Last week, the Daily Wire, a popular rightwing website, fired the provocateur and YouTuber Candace Owens after she liked a social-media post describing a rabbi as “drunk on Christian blood.” Her firing is no doubt the result of her yearslong descent into anti-Semitism, which has been accompanied by her endorsing of outlandish conspiracy theories about vaccines, Ukraine’s Jewish president Volodymyr Zelensky, and the like. Christine Rosen examines Owens’s all-too-common method of pushing anti-Semitism into the public sphere: insinuation, prevarication, retreat to the position that she is “just asking questions” that others are afraid to, and claim she is being “cancelled,” before she begins the cycle again.
When she is criticized for saying something irresponsible, or factually incorrect, or anti-Semitic, Owens immediately plays the victim and claims persecution as a Christian or an African American.
Owens has not been libeled or smeared; she’s been properly criticized for spreading hateful views. And she’s hardly a victim. She has 4 million followers on Instagram, 4.8 million on X, and many, many viewers for her Daily Wire show.

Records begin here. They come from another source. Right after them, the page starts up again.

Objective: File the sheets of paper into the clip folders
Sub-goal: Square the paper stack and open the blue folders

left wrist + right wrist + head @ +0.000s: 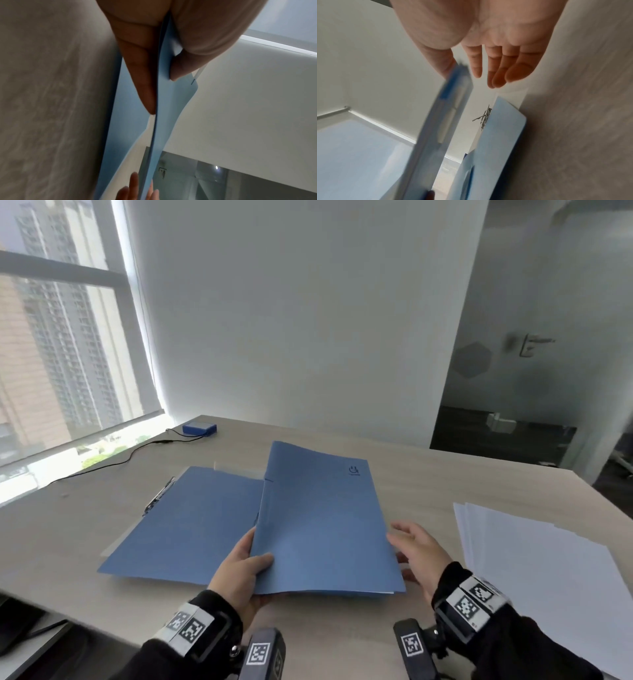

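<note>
A closed blue clip folder (322, 522) is lifted off the table, a thin white sheet edge showing at its near edge. My left hand (239, 573) pinches its near left corner, thumb on top and fingers beneath; the left wrist view shows that folder (171, 108) pinched edge-on. My right hand (416, 553) hovers open at the folder's right edge, fingers spread; its fingers (505, 70) are straight and hold nothing. A second blue folder (191, 525) lies open on the table to the left, its metal clip (159, 496) at its far left edge. A stack of white sheets (548, 577) lies at the right.
A small blue box (199, 429) with a black cable (113, 463) sits at the table's far left corner by the window. The wooden table (445, 484) ends at a white wall behind. A dark doorway opens at the right.
</note>
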### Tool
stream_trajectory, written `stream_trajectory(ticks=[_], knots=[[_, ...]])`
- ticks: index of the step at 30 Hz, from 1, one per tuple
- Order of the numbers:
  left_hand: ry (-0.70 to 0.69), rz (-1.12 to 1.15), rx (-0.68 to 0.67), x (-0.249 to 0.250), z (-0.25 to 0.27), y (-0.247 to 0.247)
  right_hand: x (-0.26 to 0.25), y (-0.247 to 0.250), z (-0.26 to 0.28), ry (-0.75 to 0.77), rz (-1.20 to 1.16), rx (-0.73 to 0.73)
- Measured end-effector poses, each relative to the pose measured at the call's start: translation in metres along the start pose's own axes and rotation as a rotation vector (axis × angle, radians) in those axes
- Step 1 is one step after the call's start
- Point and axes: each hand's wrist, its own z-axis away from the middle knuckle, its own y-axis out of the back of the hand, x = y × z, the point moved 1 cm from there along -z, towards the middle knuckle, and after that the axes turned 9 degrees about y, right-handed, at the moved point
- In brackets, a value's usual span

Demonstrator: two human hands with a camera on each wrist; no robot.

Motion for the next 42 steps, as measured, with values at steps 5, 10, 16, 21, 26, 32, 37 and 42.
stream_trajectory(ticks=[5, 10, 16, 21, 26, 32, 37, 42], knots=[[-0.053, -0.005, -0.081, -0.005, -0.002, -0.036, -0.002, 0.016, 0.024, -0.079, -0.183, -0.095], [-0.054, 0.014, -0.136, -0.014, -0.005, -0.066, -0.007, 0.047, 0.042, 0.077, -0.222, -0.058], [-0.006, 0.066, -0.124, -0.022, -0.011, -0.091, -0.007, 0.077, 0.065, 0.234, 0.043, -0.107], [0.025, 0.083, -0.154, -0.030, -0.010, -0.111, -0.006, 0.092, 0.072, 0.306, 0.050, -0.001], [0.043, 0.091, -0.156, -0.031, -0.010, -0.118, -0.001, 0.104, 0.072, 0.309, -0.031, 0.091], [0.040, 0.067, -0.138, -0.035, -0.007, -0.125, 0.002, 0.114, 0.075, 0.232, -0.225, 0.053], [0.064, 0.072, -0.121, -0.039, -0.008, -0.128, 0.002, 0.118, 0.078, 0.231, -0.238, 0.082], [0.040, -0.020, -0.143, -0.042, -0.005, -0.130, -0.003, 0.121, 0.079, 0.080, -0.422, 0.003]])
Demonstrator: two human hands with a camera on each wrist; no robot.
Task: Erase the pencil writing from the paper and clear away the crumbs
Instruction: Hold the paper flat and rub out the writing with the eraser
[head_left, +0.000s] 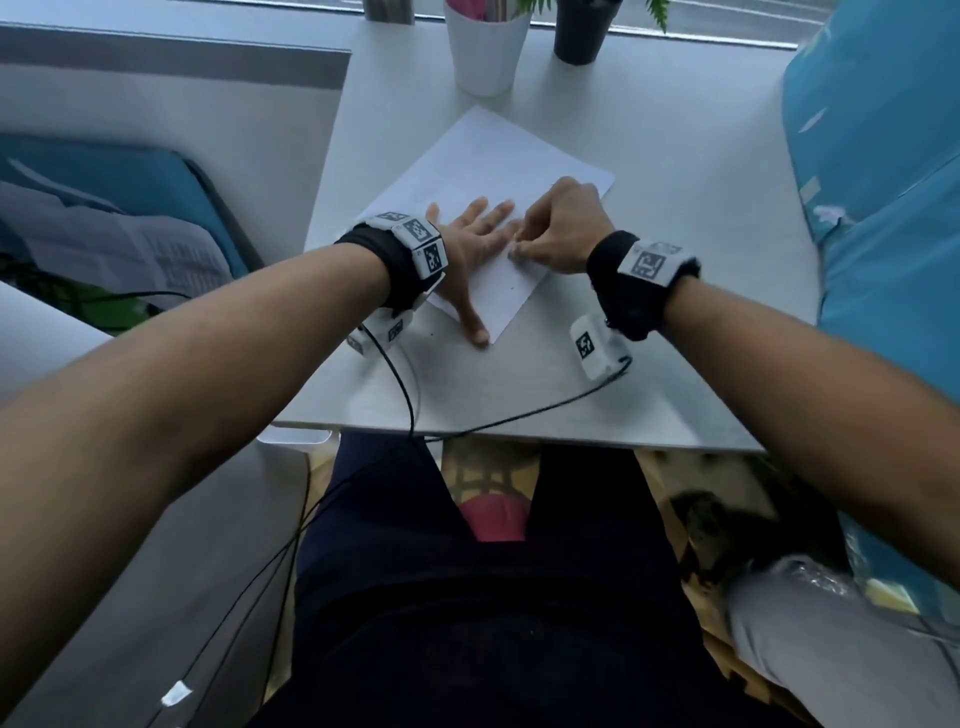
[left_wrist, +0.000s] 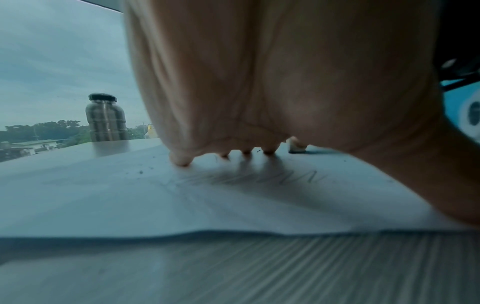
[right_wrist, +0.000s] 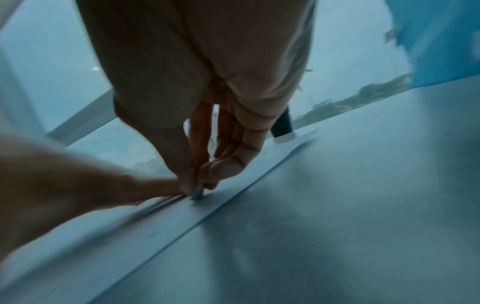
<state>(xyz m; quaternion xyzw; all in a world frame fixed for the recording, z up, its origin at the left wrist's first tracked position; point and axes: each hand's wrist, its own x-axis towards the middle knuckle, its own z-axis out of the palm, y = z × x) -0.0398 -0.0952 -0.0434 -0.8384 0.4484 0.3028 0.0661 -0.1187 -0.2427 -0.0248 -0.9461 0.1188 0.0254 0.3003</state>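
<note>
A white sheet of paper (head_left: 488, 156) lies slanted on the white table (head_left: 675, 364). My left hand (head_left: 472, 234) lies flat on it with fingers spread, pressing it down. My right hand (head_left: 561, 228) pinches a small white eraser (head_left: 514, 253) against the paper just beside the left fingertips. The left wrist view shows faint pencil scribbles (left_wrist: 259, 176) under the palm, dark crumbs (left_wrist: 141, 171) on the paper (left_wrist: 130, 201), and the eraser (left_wrist: 296, 147) beyond the fingertips (left_wrist: 182, 160). In the right wrist view the eraser (right_wrist: 198, 193) stands on edge on the paper (right_wrist: 182, 216) between thumb and fingers.
A white cup (head_left: 485, 52) and a dark plant pot (head_left: 579, 36) stand at the table's far edge, with a dark jar (left_wrist: 106, 119) near the window. Blue fabric (head_left: 883, 208) hangs on the right. Cables (head_left: 405, 395) trail over the near table edge.
</note>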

The Trump era has created a conundrum on the right. While support for Israel and a general philo-Semitism remain enduring features of the right in the U.S., some of the loudest voices in right-leaning new media now oppose Israel and are leaning into outright anti-Semitism. They take the understandable belief that mainstream culture and media are hostile to Christianity and traditional conservative values and twist it into a new iteration of classic Christian anti-Semitism—all while claiming to be among the victimized.